ABOUT THIS EXERCISE: Find the lines of data that contain the string "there", then list them.

Records from a data source:
= = = =

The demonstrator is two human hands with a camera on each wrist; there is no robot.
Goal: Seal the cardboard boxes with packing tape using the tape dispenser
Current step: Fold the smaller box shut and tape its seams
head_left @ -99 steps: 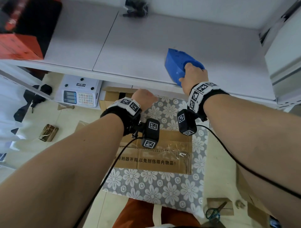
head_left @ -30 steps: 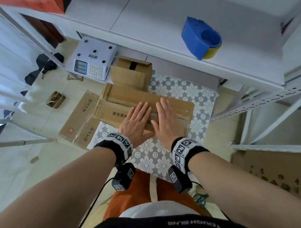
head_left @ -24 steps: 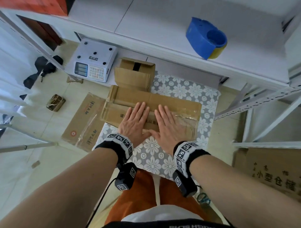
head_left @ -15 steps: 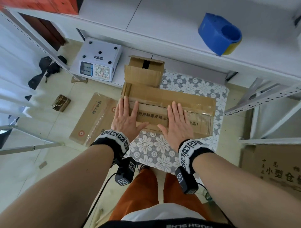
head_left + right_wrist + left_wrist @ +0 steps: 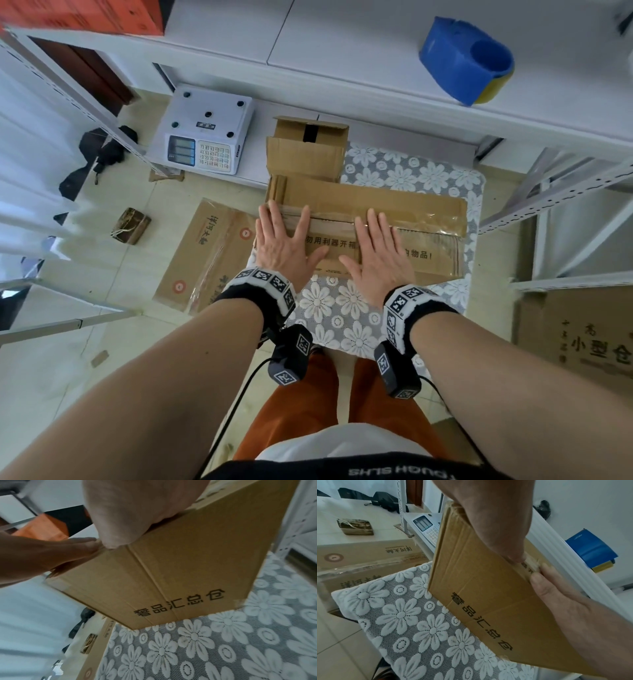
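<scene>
Cardboard box under both flat hands

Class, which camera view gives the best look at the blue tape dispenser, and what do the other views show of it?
The head view: the blue tape dispenser sits whole and unobstructed on the white shelf, with its yellow edge visible. The left wrist view shows it smaller, side-on, beyond the cardboard box. The right wrist view does not show it.
</scene>
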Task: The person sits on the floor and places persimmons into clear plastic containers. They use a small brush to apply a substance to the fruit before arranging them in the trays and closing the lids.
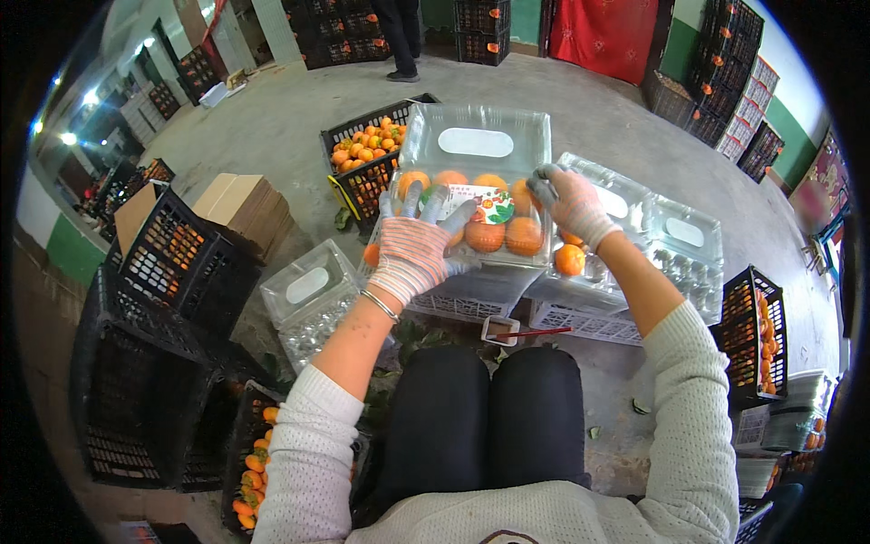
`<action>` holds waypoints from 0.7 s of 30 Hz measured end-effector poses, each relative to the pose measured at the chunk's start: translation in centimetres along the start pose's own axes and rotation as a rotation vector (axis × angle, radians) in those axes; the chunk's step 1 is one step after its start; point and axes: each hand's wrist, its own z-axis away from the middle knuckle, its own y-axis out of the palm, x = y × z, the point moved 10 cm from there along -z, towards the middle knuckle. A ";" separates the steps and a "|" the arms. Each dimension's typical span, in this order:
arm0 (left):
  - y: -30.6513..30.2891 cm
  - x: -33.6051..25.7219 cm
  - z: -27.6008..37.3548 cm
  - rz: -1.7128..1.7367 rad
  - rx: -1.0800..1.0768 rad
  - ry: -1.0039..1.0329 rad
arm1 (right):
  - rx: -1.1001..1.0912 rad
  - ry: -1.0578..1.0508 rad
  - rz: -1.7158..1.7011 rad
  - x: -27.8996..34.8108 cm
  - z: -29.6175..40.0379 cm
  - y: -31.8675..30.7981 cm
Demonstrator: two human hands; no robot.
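Observation:
My left hand (421,248), in a striped glove with grey fingertips, lies with spread fingers over a clear plastic clamshell box (476,143) of orange persimmons (485,235). Its fingertips rest by a printed label (491,204) on the fruit side. My right hand (569,197), gloved alike, has bent fingers at the box's right edge; whether they pinch it is unclear. A clear lid with a white oval stands up behind the fruit. Just right of it is another clear tray (605,197) with a few persimmons, one of them (569,260) below my right wrist.
White plastic crates (584,319) support the boxes. An open clear box (319,299) stands left, another (683,238) right. Black crates of persimmons (380,146) stand ahead and at both sides. Flattened cardboard (241,207) is at left. A small dish (499,331) with a red stick sits before my knees. A person (401,41) stands far ahead.

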 end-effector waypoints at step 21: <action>2.4 1.4 3.5 -0.009 -0.022 -0.156 | 0.112 0.386 -1.522 2.8 6.2 1.6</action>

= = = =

FINISHED EXERCISE:
The demonstrator is two human hands with a camera on each wrist; there is no robot.
`<action>` holds waypoints from 0.7 s of 30 Hz measured end-effector poses, each relative to the pose measured at the chunk's start: translation in centimetres along the start pose's own axes and rotation as a rotation vector (axis × angle, radians) in those axes; the chunk's step 1 is one step after its start; point and axes: each hand's wrist, its own z-axis away from the middle knuckle, its own y-axis out of the palm, x = y × z, the point moved 10 cm from there along -z, towards the middle knuckle. A ";" separates the steps and a "|" the arms. Each dimension's typical span, in this order:

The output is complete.